Transcribe, starting at the line with "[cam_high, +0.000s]" and ending at the line with "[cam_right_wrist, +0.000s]", every line of the material below exactly, but leave out the pictures and anything outside that span.
□ □ □ □ □ □ □
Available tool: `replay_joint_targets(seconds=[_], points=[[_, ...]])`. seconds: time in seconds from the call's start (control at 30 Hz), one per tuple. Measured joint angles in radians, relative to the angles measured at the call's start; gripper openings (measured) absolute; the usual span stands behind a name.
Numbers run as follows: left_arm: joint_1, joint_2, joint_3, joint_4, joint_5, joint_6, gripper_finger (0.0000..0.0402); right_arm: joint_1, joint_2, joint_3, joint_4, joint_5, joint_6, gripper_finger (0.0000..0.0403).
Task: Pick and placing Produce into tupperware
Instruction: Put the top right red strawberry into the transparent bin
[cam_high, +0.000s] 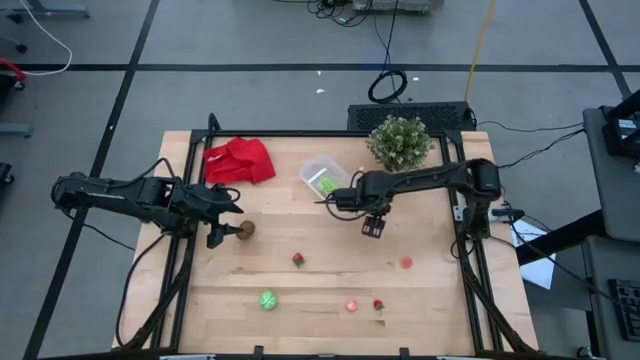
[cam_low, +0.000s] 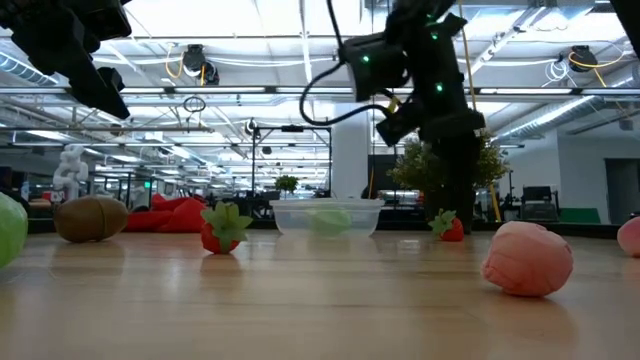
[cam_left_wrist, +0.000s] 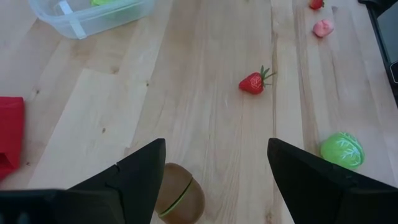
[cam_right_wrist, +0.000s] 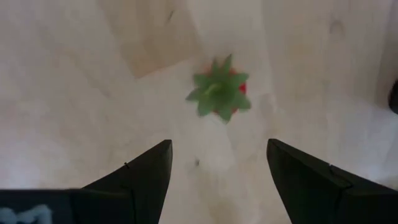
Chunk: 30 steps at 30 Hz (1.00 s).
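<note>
The clear tupperware (cam_high: 314, 170) (cam_low: 327, 217) (cam_left_wrist: 93, 18) stands on the table's far middle with a green piece (cam_high: 326, 184) inside. A brown piece with a green seam (cam_high: 246, 229) (cam_low: 90, 218) (cam_left_wrist: 180, 199) lies on the table's left. My left gripper (cam_high: 222, 228) (cam_left_wrist: 217, 152) is open and hovers above it; the low view shows the fingers well clear of it. My right gripper (cam_high: 373, 228) (cam_low: 395, 125) (cam_right_wrist: 217, 152) is open, raised and pointing down, near the tupperware. Below it a red piece with a green leafy top (cam_right_wrist: 219, 90) lies on the wood.
On the table also lie a strawberry (cam_high: 298, 260) (cam_left_wrist: 254, 82), a green round piece (cam_high: 268, 300) (cam_left_wrist: 342, 149), and pink and red pieces (cam_high: 352, 305) (cam_high: 378, 305) (cam_high: 405, 263). A red cloth (cam_high: 240, 160) and a bushy potted plant (cam_high: 400, 142) sit at the far edge.
</note>
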Motion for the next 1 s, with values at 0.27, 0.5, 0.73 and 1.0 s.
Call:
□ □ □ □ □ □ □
→ **Response for this exercise**
[cam_high, +0.000s] 
[cam_low, +0.000s] 
[cam_left_wrist, +0.000s] 
[cam_right_wrist, +0.000s] 

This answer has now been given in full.